# Task brief
Transcribe the whole listing below. Pictures do not go in the copy.

# Available data

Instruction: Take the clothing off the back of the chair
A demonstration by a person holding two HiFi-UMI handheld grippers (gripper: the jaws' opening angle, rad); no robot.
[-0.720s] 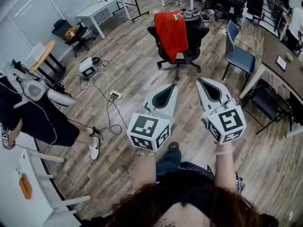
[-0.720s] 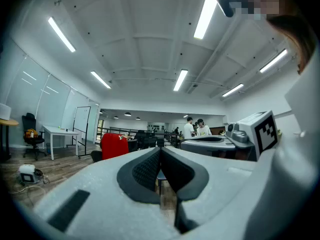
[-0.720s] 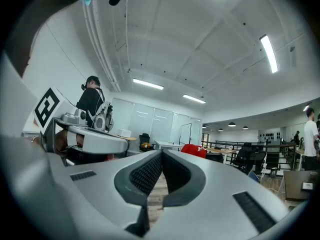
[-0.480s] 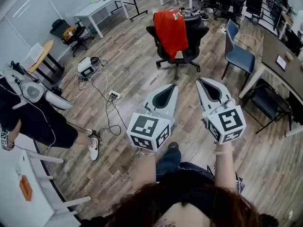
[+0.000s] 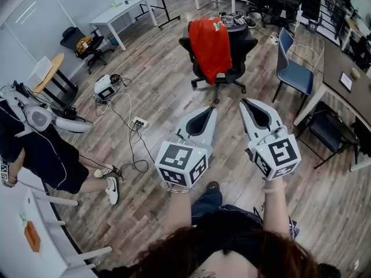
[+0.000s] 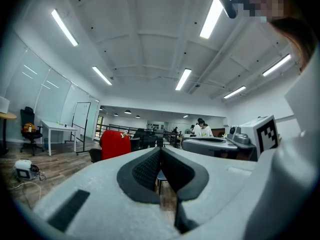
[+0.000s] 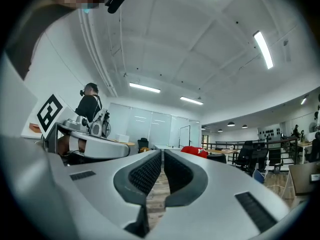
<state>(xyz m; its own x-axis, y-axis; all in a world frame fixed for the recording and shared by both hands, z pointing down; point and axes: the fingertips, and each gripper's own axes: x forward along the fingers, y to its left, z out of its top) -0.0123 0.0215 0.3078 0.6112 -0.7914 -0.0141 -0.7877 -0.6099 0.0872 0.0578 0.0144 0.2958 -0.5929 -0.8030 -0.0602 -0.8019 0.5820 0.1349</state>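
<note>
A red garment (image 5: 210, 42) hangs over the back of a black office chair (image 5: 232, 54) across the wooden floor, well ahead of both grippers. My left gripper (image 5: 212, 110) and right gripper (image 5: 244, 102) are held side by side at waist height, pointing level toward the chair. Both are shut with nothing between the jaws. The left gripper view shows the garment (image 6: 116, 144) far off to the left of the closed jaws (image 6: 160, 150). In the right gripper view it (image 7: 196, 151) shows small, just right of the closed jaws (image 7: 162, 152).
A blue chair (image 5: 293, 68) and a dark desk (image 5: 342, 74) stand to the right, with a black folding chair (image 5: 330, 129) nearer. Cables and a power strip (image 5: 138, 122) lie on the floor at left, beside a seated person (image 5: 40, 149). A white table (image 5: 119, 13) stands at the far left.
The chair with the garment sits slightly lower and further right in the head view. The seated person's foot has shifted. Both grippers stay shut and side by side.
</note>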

# Task output
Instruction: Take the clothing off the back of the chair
A demonstration by a person holding two HiFi-UMI handheld grippers (gripper: the jaws' opening angle, rad); no robot.
[-0.720s] 
[-0.720s] 
[-0.720s] 
[-0.480s] 
[+0.000s] 
[+0.000s] 
[+0.000s] 
<state>(xyz m; its own x-axis, y-axis; all in a world frame fixed for the recording and shared by both hands, z pointing down; point and axes: the fingertips, and each gripper's own axes: x forward along the fingers, y to its left, z out of its top) -0.0123 0.0215 0.3078 0.6112 -0.7914 -0.0141 -0.7877 -0.6099 0.0872 0.0578 0.0144 0.2958 -0.5929 -0.8030 -0.0602 -0.8019 0.5820 0.1349</state>
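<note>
A red garment (image 5: 210, 42) hangs over the back of a black office chair (image 5: 232, 54) across the wooden floor, well ahead of both grippers. My left gripper (image 5: 212, 110) and right gripper (image 5: 244, 102) are held side by side at waist height, pointing level toward the chair. Both are shut with nothing between the jaws. The left gripper view shows the garment (image 6: 116, 144) far off to the left of the closed jaws (image 6: 160, 150). In the right gripper view it (image 7: 196, 151) shows small, just right of the closed jaws (image 7: 162, 152).
A blue chair (image 5: 293, 68) and a dark desk (image 5: 342, 74) stand to the right, with a black folding chair (image 5: 330, 129) nearer. Cables and a power strip (image 5: 138, 122) lie on the floor at left, beside a seated person (image 5: 40, 149). A white table (image 5: 119, 13) stands at the far left.
The chair with the garment sits slightly lower and further right in the head view. The seated person's foot has shifted. Both grippers stay shut and side by side.
</note>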

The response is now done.